Piratage du fisc : un suspect de 18 ans en détention, des centaines de milliers de données compromises
Le parquet de Paris a annoncé vendredi au service police-justice de TF1 Info l'interpellation et la mise en examen d'un homme de 18 ans dans le cadre de l'enquête sur le piratage du fisc survenu au cours de l'été.
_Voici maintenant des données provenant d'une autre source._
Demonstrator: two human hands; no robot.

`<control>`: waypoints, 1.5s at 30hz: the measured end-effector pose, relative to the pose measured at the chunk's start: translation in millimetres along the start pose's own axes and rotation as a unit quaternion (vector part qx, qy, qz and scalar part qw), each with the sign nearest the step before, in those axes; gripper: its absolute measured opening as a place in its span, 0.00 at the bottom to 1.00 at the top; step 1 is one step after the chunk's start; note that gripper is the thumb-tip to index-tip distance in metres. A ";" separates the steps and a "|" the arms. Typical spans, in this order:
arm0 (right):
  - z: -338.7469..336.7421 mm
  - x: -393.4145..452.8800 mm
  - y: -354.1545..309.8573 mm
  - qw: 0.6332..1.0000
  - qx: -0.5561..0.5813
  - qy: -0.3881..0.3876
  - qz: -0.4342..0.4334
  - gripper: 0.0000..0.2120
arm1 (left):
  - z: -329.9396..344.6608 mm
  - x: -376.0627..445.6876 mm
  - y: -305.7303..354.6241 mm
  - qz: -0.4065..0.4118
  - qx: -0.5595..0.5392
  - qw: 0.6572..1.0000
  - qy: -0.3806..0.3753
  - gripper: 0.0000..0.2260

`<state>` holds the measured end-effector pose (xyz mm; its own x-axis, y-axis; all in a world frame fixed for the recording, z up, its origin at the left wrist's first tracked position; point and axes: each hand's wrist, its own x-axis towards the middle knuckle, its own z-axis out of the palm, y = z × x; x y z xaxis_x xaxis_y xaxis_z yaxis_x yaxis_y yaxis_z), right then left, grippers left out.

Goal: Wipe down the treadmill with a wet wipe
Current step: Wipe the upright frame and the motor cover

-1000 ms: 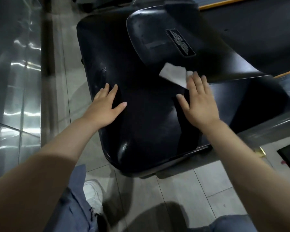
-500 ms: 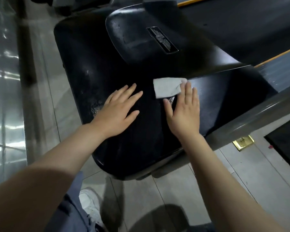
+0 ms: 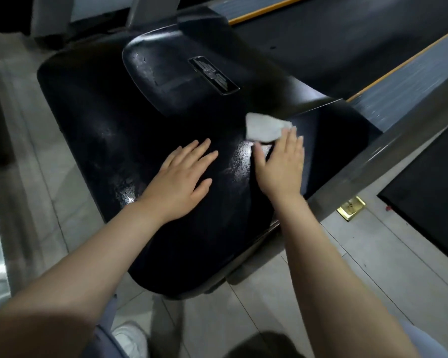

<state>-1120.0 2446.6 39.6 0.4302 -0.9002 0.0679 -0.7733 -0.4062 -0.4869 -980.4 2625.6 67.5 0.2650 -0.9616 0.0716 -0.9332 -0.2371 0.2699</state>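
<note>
Broadly, scene: a person bends over the front end of a treadmill, both bare hands resting on its black motor cover (image 3: 140,120).
Right hand (image 3: 282,167): laid flat, palm down, fingers straight and pressed together, thumb held out to the side; the fingertips (image 3: 292,133) pin the near edge of the wet wipe (image 3: 264,126) to the cover, a hold suited to pushing rather than lifting.
Wet wipe: a folded pale pad lying flat on the right part of the cover, just below the raised panel, mostly exposed ahead of the fingers.
Left hand (image 3: 184,179): empty, palm down on the middle of the cover, fingers slightly spread; it probably serves as a brace for the leaning body.
Raised panel (image 3: 171,73): an upper plate carrying a dark nameplate (image 3: 212,74); faint specks and streaks show on it.
Sheen (image 3: 241,156): a bright, beaded patch between the two hands, likely moisture left by the wipe.
Running belt (image 3: 347,47): dark, bordered by an orange line, beyond the cover.
Grey side rail (image 3: 388,153): passes close to the right wrist and limits the sweep on that side.
Floor (image 3: 269,293): pale tiles; a white shoe (image 3: 130,339) shows at the bottom edge.
Progress, as judged: part of the cover looks treated; the raised panel and belt seem undone.
</note>
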 end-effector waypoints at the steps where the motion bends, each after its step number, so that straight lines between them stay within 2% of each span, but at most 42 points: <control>1: -3.6 11.6 5.2 0.999 0.015 0.011 0.046 0.37 | -0.1 4.5 2.2 0.012 0.002 1.000 -0.003 0.25; 4: 2.1 -15.3 9.0 0.989 0.015 0.038 0.140 0.39 | -0.1 18.2 8.2 0.052 0.017 0.998 -0.022 0.28; 7: 12.8 -61.2 5.0 0.987 0.014 0.058 0.150 0.39 | -3.1 31.3 7.6 0.072 0.025 0.997 -0.026 0.29; 10: 8.8 -36.1 -2.8 0.972 0.026 0.057 0.227 0.39 | -6.8 48.5 3.3 0.097 0.035 0.994 -0.037 0.29; 11: 7.2 -20.8 -11.7 0.973 0.013 0.059 0.224 0.38 | -7.4 56.4 2.5 0.109 0.039 0.992 -0.042 0.29; 12: 6.3 -7.1 -23.5 0.981 -0.004 0.058 0.185 0.37 | -7.2 65.8 1.6 0.123 0.037 0.991 -0.045 0.28; 15: 8.3 17.2 -39.1 0.998 -0.028 0.029 -0.047 0.33 | -11.4 94.7 1.0 0.124 0.010 0.991 -0.038 0.24; 16: 7.3 25.2 -27.4 0.996 -0.029 0.043 -0.072 0.31 | -13.4 102.9 0.8 0.122 0.006 0.992 -0.039 0.23; 17: 2.9 32.1 -11.4 0.996 -0.024 0.069 -0.047 0.30 | -14.0 110.5 0.8 0.125 0.007 0.991 -0.043 0.24; 18: -2.8 36.7 6.6 0.996 -0.009 0.086 0.028 0.31 | -13.8 117.4 1.9 0.135 0.009 0.990 -0.049 0.24; 20: -11.9 40.4 34.5 0.972 0.023 0.056 0.225 0.36 | -10.8 131.3 8.4 0.168 0.015 0.983 -0.071 0.25; 21: -12.6 43.7 35.5 0.957 0.028 0.037 0.285 0.38 | -8.0 136.8 12.8 0.185 0.020 0.979 -0.079 0.25; 22: -10.6 48.4 28.8 0.952 0.030 0.033 0.304 0.39 | -5.0 140.6 16.6 0.195 0.025 0.977 -0.086 0.25; 23: -8.0 55.0 17.3 0.958 0.035 0.042 0.280 0.38 | -3.0 142.7 19.2 0.194 0.029 0.976 -0.090 0.25; 25: -1.3 70.9 1.7 0.988 0.009 0.053 0.142 0.36 | 1.6 142.1 17.4 0.184 0.035 0.979 -0.080 0.26; 26: -0.7 79.4 3.8 0.994 -0.008 0.047 0.100 0.36 | 2.8 139.9 15.7 0.179 0.035 0.981 -0.070 0.26; 27: -2.7 88.4 12.1 0.992 -0.021 0.050 0.111 0.36 | 3.7 138.3 14.0 0.175 0.034 0.982 -0.065 0.27; 29: -13.1 103.2 39.0 0.963 -0.011 0.072 0.260 0.38 | 5.2 139.2 12.8 0.170 0.028 0.982 -0.070 0.28; 31: -21.0 115.9 57.9 0.905 0.026 0.097 0.413 0.41 | 7.2 141.2 11.6 0.161 0.025 0.984 -0.072 0.28; 33: -24.1 131.6 47.9 0.891 0.041 0.069 0.447 0.42 | 7.3 140.9 12.3 0.160 0.029 0.985 -0.063 0.28; 34: -22.6 142.1 39.4 0.907 0.038 0.046 0.416 0.42 | 6.7 141.0 12.3 0.163 0.034 0.984 -0.059 0.28; 36: -16.7 162.0 29.9 0.968 0.007 0.002 0.252 0.40 | 5.9 140.5 12.5 0.168 0.039 0.983 -0.057 0.30; 37: -17.8 168.1 32.0 0.981 -0.014 -0.007 0.192 0.39 | 6.0 140.1 12.6 0.168 0.038 0.983 -0.056 0.30; 38: -22.4 172.1 39.9 0.982 -0.048 0.001 0.181 0.39 | 6.3 140.1 13.0 0.168 0.036 0.984 -0.054 0.29; 40: -29.1 173.2 66.2 0.946 -0.067 0.064 0.312 0.42 | 6.9 139.6 13.9 0.167 0.032 0.984 -0.053 0.27; 42: -33.6 171.1 78.5 0.900 -0.041 0.064 0.430 0.43 | 6.6 139.5 13.5 0.163 0.025 0.985 -0.048 0.26; 45: -41.6 182.8 69.1 0.875 0.026 0.081 0.476 0.47 | 4.0 139.0 13.8 0.159 0.030 0.986 -0.041 0.26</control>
<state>-1114.2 2247.4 54.6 -0.4732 -0.8386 -0.2699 -0.7212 0.5447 -0.4280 -957.5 2488.1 77.4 -0.0617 -0.9959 0.0659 -0.9793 0.0731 0.1887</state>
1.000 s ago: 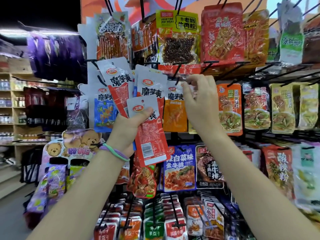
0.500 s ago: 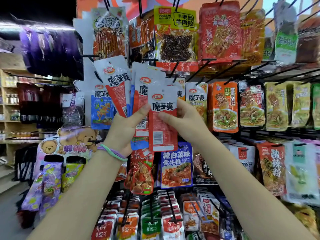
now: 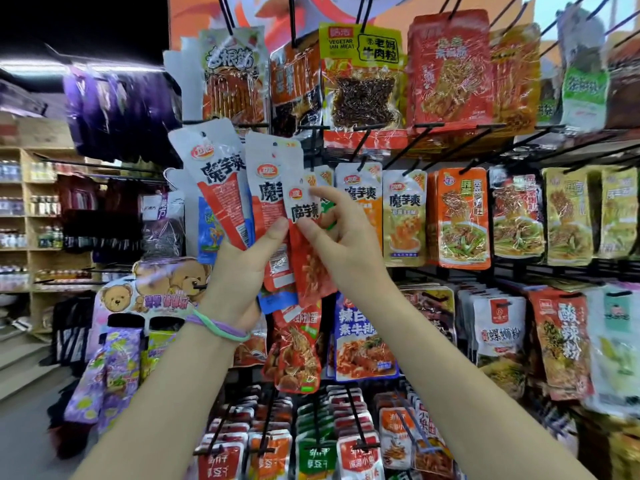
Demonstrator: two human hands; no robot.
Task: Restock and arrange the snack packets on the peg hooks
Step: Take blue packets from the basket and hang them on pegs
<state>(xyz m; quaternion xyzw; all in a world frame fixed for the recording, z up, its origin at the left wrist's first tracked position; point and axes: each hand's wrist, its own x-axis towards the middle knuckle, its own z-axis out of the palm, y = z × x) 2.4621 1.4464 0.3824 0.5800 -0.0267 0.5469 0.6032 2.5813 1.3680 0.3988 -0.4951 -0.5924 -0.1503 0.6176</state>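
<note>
A fan of red-and-white snack packets [image 3: 239, 188] is being gripped in the left hand [image 3: 239, 271], thumb pressed on the front, held up in front of the peg hooks [image 3: 360, 147]. One packet [image 3: 304, 233], approx. at the fan's right edge, is being pinched by the right hand [image 3: 341, 242] w/ thumb and forefinger; hands are nearly touching. Similar orange packets [image 3: 403, 216] are hanging on hooks just right of the hands, and wrist bands [image 3: 218, 325] are being worn on the left wrist.

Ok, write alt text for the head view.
A person's left hand grips a fan of white-and-red snack packets while the right hand pinches one packet from the fan. Behind them, black peg hooks carry rows of colourful snack packs.
</note>
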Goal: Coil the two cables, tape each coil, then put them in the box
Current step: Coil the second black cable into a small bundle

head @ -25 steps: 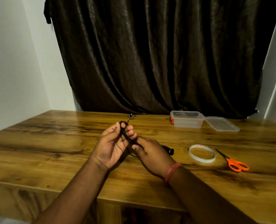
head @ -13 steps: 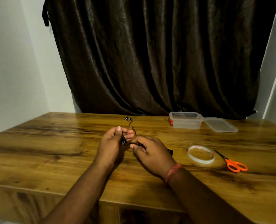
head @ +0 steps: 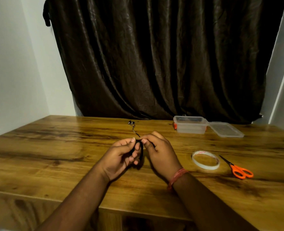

Le jeune homme, domicilié en région parisienne, a été arrêté le 18 août, puis mis en examen le 20 août et placé en détention provisoire.
Le suspect est soupçonné d'appartenir au groupe de pirates informatiques « Zerobytes ». Il n'en est pas à sa première mise en cause : déjà connu des services de police, il avait été mis en examen en juin 2024, puis à nouveau en janvier 2025, dans des dossiers d'attaques informatiques commises en 2023 et 2024. Il se trouvait sous contrôle judiciaire au moment de son interpellation.
Des charges multiples et un second suspect mineur
Les charges retenues contre lui sont lourdes : accès et maintien frauduleux dans un système de traitement automatisé de données à caractère personnel en bande organisée, extraction, transmission, reproduction et détention illicites de données, participation à une association de malfaiteurs en vue de la préparation d'un délit passible de dix ans d'emprisonnement, ainsi que refus de remettre aux autorités la convention secrète de déchiffrement d'un moyen de cryptologie.
Par ailleurs, selon le parquet de Paris, un second individu — un mineur âgé de moins de 16 ans — a été interpellé le 26 août, puis libéré à l'issue de sa garde à vue afin de permettre l'exploitation de son matériel par les enquêteurs.
Plus de 678 000 particuliers et professionnels touchés
Le piratage de la Direction générale des finances publiques (DGFIP) s'est produit fin juin et fin juillet. Selon la DGFIP elle-même, le vol a concerné les données d'au moins 678 000 particuliers et professionnels. Le groupe Zerobytes avait revendiqué l'attaque le 16 juillet sur un site du dark web, en annonçant également des intrusions dans les systèmes de services de l'Éducation nationale, de France Travail, de la Fédération française de handball, ainsi que des groupes Intermarché et Bureau Vallée.
L'Office anti-cybercriminalité saisi dès juillet
L'enquête a été ouverte dès le 31 juillet par la section cybercriminalité du parquet de Paris et confiée à l'Office anti-cybercriminalité (OFAC). Le parquet indique que les investigations se poursuivent afin « d'identifier et d'interpeller les autres personnes mises en cause ».